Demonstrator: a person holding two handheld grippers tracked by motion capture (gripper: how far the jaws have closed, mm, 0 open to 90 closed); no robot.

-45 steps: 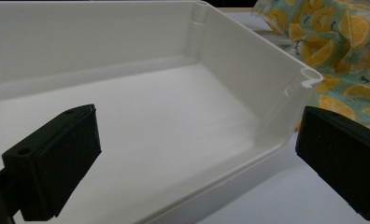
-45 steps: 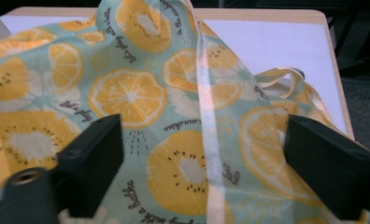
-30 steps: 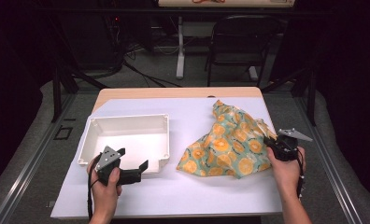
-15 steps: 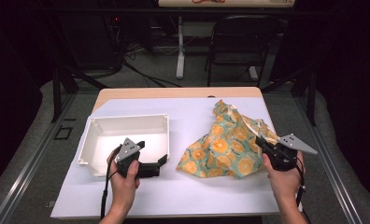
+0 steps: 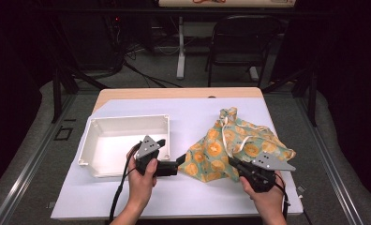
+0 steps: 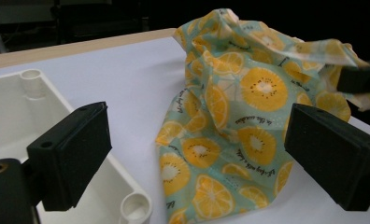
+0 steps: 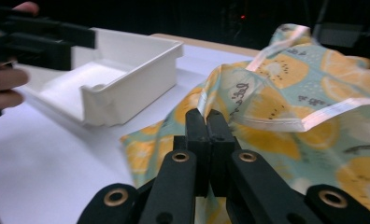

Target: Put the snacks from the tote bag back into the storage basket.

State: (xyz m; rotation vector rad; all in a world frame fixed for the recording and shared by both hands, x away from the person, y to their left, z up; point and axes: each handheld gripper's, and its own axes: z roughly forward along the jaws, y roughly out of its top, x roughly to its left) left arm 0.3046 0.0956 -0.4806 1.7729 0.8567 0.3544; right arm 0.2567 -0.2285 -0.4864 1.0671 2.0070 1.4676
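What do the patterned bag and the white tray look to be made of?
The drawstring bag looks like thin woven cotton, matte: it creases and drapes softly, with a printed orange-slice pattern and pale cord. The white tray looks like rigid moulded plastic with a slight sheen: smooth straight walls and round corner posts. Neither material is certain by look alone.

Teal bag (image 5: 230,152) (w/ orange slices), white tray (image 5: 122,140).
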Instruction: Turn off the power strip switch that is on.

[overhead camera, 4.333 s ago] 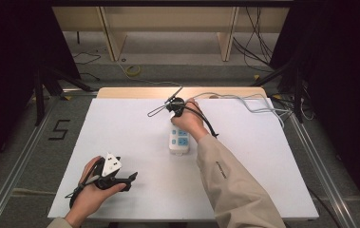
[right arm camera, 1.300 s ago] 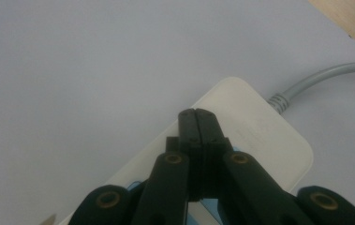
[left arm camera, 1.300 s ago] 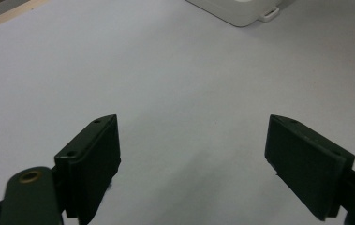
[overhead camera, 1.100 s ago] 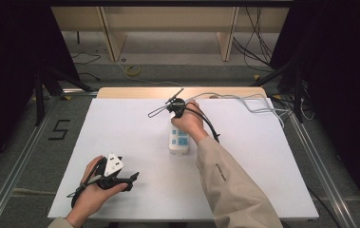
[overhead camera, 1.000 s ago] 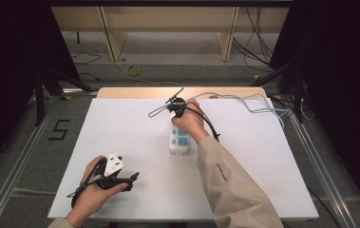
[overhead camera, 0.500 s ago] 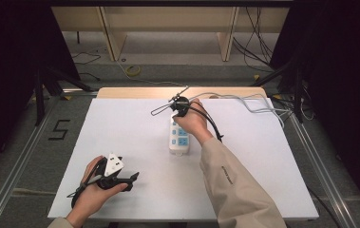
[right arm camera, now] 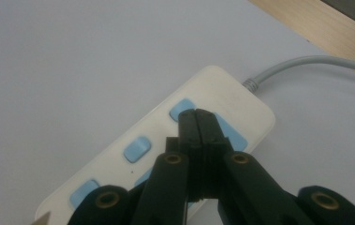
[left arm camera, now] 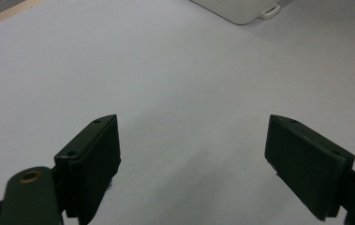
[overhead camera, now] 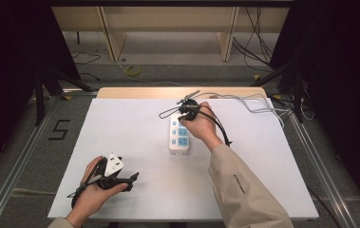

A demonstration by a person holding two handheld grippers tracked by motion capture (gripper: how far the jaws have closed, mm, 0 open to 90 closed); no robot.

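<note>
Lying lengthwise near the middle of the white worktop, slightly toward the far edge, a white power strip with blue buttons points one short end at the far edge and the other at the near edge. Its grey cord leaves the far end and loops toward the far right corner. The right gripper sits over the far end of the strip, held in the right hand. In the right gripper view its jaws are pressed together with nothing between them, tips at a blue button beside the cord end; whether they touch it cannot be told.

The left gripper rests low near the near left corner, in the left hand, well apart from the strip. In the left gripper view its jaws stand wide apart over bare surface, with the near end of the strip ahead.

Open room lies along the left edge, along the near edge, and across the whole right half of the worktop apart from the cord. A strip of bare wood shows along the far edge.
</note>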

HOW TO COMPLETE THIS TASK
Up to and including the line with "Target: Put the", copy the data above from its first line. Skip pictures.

SOLVED PROBLEM
Demonstrator: a person holding two handheld grippers tracked by motion capture (gripper: how far the jaws have closed, mm, 0 open to 90 closed); no robot.

-45 steps: 
-45 steps: 
-30 steps: 
-15 steps: 
+0 steps: 
+0 steps: 
+0 steps: 

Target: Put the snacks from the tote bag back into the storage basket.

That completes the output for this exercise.